Up to and including the line that contains "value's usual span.", return every line from the start of the data, unchanged.
─── Material provided
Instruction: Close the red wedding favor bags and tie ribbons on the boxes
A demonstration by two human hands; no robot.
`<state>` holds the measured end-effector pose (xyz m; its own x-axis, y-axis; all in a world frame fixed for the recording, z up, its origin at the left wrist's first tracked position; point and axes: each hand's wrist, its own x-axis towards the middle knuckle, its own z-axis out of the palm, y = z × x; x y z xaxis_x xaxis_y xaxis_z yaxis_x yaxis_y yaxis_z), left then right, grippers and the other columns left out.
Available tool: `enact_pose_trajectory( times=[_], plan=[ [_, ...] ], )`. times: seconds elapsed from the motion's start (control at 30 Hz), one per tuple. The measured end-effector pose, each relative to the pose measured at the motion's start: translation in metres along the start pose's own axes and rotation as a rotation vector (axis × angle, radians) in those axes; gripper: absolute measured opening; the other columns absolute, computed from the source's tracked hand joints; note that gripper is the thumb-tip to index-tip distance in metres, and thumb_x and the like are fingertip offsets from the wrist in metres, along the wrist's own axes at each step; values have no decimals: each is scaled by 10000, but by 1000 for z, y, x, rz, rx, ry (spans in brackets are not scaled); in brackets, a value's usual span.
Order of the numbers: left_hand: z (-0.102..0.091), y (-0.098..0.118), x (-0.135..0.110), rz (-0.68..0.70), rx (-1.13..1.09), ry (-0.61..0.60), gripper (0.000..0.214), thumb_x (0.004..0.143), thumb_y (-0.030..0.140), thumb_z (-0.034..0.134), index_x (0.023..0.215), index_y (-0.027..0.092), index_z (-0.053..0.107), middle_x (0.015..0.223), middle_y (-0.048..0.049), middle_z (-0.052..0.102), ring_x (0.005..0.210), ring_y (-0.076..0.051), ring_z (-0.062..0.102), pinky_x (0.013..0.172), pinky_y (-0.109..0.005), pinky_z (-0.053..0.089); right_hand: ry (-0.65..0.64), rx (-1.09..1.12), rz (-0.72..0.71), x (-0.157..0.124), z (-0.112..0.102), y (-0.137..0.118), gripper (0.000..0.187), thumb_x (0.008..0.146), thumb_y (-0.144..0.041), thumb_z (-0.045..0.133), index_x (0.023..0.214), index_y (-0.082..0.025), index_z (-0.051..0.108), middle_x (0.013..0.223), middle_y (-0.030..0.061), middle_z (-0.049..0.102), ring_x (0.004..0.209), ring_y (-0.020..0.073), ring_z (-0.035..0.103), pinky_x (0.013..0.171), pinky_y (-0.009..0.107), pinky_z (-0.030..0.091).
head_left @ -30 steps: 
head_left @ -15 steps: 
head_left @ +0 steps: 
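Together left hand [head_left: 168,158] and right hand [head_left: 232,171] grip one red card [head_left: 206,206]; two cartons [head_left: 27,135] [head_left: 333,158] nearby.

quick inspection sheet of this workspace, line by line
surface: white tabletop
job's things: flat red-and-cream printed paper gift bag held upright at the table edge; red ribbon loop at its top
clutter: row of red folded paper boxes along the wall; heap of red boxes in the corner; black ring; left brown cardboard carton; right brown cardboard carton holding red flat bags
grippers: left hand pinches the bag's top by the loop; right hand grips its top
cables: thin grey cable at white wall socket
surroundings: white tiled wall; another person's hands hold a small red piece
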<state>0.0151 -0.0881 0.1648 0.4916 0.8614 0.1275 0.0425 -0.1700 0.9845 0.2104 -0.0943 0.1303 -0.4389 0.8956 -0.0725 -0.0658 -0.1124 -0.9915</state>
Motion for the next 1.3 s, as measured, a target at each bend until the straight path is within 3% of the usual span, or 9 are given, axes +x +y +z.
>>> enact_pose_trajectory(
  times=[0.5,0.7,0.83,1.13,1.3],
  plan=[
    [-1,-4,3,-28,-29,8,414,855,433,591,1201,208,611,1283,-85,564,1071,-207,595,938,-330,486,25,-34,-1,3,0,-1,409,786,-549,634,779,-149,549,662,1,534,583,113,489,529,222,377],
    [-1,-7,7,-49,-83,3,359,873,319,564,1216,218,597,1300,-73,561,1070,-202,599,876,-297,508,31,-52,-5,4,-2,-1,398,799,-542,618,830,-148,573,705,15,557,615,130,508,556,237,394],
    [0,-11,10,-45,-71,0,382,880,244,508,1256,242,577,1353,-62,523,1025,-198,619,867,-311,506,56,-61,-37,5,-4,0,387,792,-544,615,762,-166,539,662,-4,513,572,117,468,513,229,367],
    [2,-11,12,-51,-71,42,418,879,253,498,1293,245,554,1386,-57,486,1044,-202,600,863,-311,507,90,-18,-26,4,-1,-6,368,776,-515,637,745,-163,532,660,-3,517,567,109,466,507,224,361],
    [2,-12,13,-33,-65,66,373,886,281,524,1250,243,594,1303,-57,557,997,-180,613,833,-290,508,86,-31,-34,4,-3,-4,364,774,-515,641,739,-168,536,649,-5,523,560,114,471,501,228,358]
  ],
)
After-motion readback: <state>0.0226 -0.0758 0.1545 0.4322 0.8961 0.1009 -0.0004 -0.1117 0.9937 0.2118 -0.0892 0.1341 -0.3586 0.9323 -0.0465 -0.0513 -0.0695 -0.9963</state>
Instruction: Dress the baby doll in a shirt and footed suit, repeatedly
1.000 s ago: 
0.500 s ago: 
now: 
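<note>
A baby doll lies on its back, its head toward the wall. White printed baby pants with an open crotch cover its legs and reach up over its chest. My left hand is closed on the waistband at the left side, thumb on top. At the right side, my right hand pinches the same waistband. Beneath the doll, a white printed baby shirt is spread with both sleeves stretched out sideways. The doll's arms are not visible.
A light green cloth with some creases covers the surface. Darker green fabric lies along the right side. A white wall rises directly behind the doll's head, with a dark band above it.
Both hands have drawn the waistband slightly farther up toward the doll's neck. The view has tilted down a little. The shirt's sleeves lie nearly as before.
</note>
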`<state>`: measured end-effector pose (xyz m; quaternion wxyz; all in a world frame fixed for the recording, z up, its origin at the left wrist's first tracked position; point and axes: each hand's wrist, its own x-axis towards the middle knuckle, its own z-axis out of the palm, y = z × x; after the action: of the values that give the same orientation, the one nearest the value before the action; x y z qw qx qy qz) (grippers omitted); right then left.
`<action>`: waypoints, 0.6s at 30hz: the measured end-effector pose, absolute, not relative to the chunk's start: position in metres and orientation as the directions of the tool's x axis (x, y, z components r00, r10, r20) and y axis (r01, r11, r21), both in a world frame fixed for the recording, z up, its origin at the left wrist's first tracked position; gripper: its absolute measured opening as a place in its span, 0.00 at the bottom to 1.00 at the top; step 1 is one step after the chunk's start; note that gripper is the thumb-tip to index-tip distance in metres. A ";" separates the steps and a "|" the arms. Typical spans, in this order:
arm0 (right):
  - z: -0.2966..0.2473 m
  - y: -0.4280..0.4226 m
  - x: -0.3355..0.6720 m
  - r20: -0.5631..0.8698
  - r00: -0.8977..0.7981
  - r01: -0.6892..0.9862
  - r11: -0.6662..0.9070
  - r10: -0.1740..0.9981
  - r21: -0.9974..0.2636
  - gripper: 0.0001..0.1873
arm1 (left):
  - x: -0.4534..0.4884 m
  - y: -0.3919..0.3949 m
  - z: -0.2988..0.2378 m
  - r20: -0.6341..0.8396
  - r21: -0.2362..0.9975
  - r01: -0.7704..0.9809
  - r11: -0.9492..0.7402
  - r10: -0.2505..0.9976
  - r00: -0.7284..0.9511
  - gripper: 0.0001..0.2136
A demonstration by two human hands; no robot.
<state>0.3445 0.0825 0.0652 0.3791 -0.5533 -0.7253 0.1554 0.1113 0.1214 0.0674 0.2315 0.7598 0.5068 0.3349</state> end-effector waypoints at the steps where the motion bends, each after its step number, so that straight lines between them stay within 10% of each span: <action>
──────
Answer for this exercise:
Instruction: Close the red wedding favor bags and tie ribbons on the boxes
A demonstration by two human hands; no robot.
`<state>` holds the measured end-effector pose (xyz m; its own x-axis, y-axis; all in a world frame fixed for the recording, z up, its origin at the left wrist's first tracked position; point and axes: each hand's wrist, its own x-axis towards the middle knuckle, its own z-axis out of the palm, y = z × x; x y z xaxis_x xaxis_y xaxis_z yaxis_x yaxis_y yaxis_z), left then right, grippers and the other columns left out.
Available tool: `enact_pose_trajectory( times=[_], plan=[ [_, ...] ], )`. times: seconds elapsed from the motion's start (control at 30 Hz), one per tuple. The measured end-effector pose, each relative to the pose measured at the motion's start: translation in metres along the start pose's own axes and rotation as a rotation vector (axis × angle, radians) in those axes; gripper: absolute measured opening; the other columns absolute, computed from the source's tracked hand joints; note that gripper is the thumb-tip to index-tip distance in metres, and thumb_x and the like are fingertip offsets from the wrist in metres, along the wrist's own axes at each step; values have no decimals: each is scaled by 10000, but by 1000 for z, y, x, rz, rx, ry (spans in brackets are not scaled); in brackets, a value's usual span.

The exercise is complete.